Martian 'blueberries' could be clues to presence of life
Spherical iron-oxide concretions - dubbed "blueberries" - were first found on the Red Planet in 2004 by an earlier NASA robotic probe - Opportunity Rover - providing some of the first evidence for liquid water on Mars.
Earth-based analogues for these "blueberries" are found in the Jurassic Navajo Sandstone near the Colorado River, Utah, where the concretions range in size from small marbles to cannonballs and consist of a hard shell of iron oxide surrounding a softer sandy interior.
Previous theories suggested these concretions were formed by simple chemical reactions without the help of life. However, new UWA research shows clear evidence that microbes were essential in their formation.
This raises the possibility that Martian "blueberries" may not only reveal that water was present on Mars - but life too.
UWA scientists David Wacey and Matt Kilburn used high-resolution NanoSIMS technology at the University's Centre for Microscopy, Characterisation and Analysis to show clear relationships in the Utah concretions between microbe-like forms and concentrations of biological elements such as carbon and nitrogen.
Their findings - in collaboration with scientists from the University of Nebraska - feature on the front cover of the August issue of the journal Geology.
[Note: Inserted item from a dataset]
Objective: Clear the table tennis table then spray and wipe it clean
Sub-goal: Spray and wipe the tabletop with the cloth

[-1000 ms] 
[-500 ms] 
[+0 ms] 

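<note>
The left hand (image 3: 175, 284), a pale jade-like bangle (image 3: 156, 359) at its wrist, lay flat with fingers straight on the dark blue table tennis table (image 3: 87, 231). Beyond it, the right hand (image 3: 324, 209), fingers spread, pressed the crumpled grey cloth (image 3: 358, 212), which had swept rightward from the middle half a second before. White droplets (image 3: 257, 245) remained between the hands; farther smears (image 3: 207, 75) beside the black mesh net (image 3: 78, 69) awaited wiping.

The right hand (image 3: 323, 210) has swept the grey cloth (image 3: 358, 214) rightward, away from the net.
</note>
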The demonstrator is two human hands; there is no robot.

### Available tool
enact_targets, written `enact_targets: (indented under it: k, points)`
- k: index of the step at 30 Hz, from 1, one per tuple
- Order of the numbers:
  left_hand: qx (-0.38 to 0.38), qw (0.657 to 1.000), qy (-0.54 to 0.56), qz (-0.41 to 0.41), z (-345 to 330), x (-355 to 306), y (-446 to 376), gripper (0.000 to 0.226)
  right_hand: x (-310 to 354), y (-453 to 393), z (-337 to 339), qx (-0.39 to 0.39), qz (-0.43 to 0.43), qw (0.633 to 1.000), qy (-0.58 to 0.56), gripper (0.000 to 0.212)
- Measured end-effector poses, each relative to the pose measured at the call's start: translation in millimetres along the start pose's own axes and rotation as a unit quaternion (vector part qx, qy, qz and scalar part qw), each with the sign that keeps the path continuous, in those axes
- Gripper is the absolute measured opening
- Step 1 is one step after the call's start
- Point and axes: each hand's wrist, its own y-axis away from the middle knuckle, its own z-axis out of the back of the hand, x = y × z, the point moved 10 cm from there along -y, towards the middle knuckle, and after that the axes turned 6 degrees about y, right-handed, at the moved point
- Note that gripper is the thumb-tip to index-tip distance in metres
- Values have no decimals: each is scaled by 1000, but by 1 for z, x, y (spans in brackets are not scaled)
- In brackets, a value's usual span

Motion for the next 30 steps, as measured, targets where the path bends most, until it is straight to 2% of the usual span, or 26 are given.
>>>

University of Nebraska Assistant Professor Karrie Weber said UWA's CMCA facility - which is used to study everything from early life on Earth to cancer drugs, plant biology, rocks and soils, and nanotechnology - was chosen because of its demonstrated success in identifying microbial fossils.
The latest six-wheeled Mars Rover - Curiosity - landed successfully on August 6 after a 570 million kilometre journey from Earth. The touch-down site at Gale Crater was chosen for its geological potential to reveal signs of water and past microbial life.
Dr Wacey said scientists hoped Curiosity Rover would find more "Martian blueberries" near the new landing site. Should this occur, the robot is equipped to identify mineralogy, detect organic material, capture high-resolution images and bring humans a step closer to answering the question "are we alone?"